Tuesday, March 31, 2015

Our Last Night Here

This post will have to be short.  I am writing in an essentially empty house.  This is hard.  Didn't think it would be this hard but it is.   As more and more folks stop by to say goodbye, it is crystal clear just how much our family was loved here.  We have been showered with love and it means the world to us.  Our neighbors and friends.  You really can't ask for any better.   They have been with us through hospital stays, school issues, graduations, kids leaving home and about anything else under the sun.  I will never forget when the local search and rescue teams were called to our home.  Alex was missing.  The officer telling me to call off some of these people and then saying "who are all these people?!"  I said our friends and neighbors.  ATV's, golf carts, walking, cars, dogs, etc.  The entire neighborhood it seemed was helping us look for our son.  That is when you know, they have your back.  Food brought at difficult times such as long hospital stays.  Emergencies and neighbors dropping everything in  a heartbeat to stay with your kids or even pick them up from school.  The love is all around us.  We truly have been blessed by living here.  We love this home.  We love our neighborhood.  We love our friends.  Tomorrow, it is all packed up.  Everything.  I stare at an empty house and know that it will never be the same after tomorrow.  To say we will miss all this is a grave understatement.  I will miss death hill to sled on during ice/snow storms.  I will miss the haunted house one neighbor puts on.  Or all the Christmas lights.  Or seeing the guy walk his dog every single day.  The waves from friendly faces.  The stupid fireworks on the next street over.  They celebrate every holiday even if there's not one just to shoot off fireworks.  LOL.  I will miss it.  I will miss the late nights in our pool.  The parties.  The cookouts.  The kids' friends just opening the door w/out even knocking.

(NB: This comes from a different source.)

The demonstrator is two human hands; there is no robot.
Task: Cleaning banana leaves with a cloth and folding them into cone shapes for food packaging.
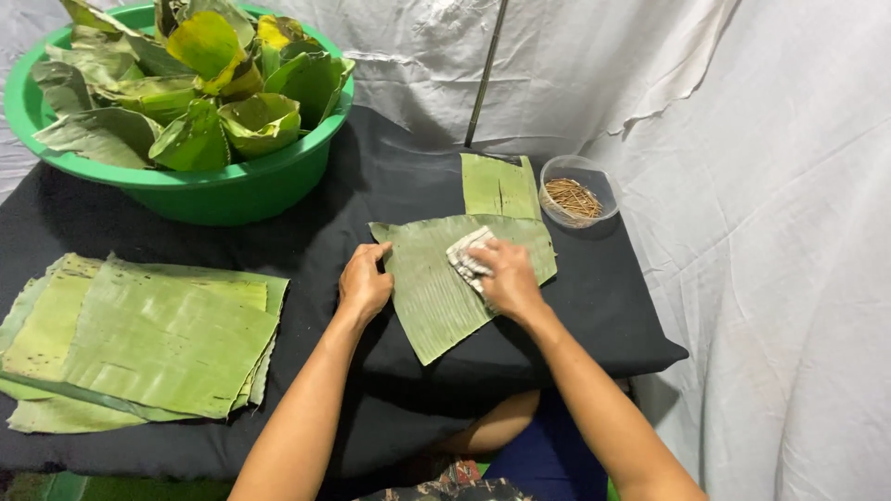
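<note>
A cut green banana leaf (pixel 436 297) lies flat on the black cloth-covered table (pixel 594 306) in front of me. My left hand (pixel 364 281) presses on the leaf's left edge, fingers curled. My right hand (pixel 506 275) rests on the leaf's upper right part and holds a crumpled grey-white cloth (pixel 465 255) against it. A smaller leaf piece (pixel 499 186) lies just behind the big leaf, partly under it.
A green plastic basin (pixel 213 186) full of folded leaf cups stands at the back left. A stack of flat leaf sheets (pixel 139 339) lies at the left. A small clear bowl of thin wooden sticks (pixel 577 191) sits at the back right. White fabric hangs behind and right.
</note>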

Them calling me mom as well.  I will miss them stealing our goodies as I make them.  I will miss it all.  Every last bit of it.  Everything that makes this house a home, I will miss.  It's the people around you that make it a home.  I know we will take our memories with us and even make new ones.  But boy oh boy, I will miss this home we love so very much.  I will miss the people more that helped make this a home.  I only can hope the people in our new neighborhood are half as wonderful as everyone here.  I truly do. 

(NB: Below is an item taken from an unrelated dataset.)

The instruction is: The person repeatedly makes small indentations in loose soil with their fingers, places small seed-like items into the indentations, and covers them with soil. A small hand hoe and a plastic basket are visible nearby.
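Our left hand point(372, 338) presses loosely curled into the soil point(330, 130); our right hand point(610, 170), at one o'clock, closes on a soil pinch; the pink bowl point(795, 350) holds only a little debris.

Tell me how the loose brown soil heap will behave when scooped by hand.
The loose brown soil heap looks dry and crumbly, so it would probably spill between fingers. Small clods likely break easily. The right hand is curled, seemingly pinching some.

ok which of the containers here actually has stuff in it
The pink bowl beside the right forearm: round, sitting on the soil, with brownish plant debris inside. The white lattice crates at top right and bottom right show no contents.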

We will be offline the next few days as we slowly transition to the new home on Friday.  Move in day.  Tuesday, we have to be out of this one.  that's right, once again friends stepped in and are helping us out by letting us stay with them for three nights.  I wish I could put the new house/ town here.  Or at least take our friends and neighbors with us.  But I can't.  change is a part of life.  Tonight, it is the not so fun part.  I will miss it all.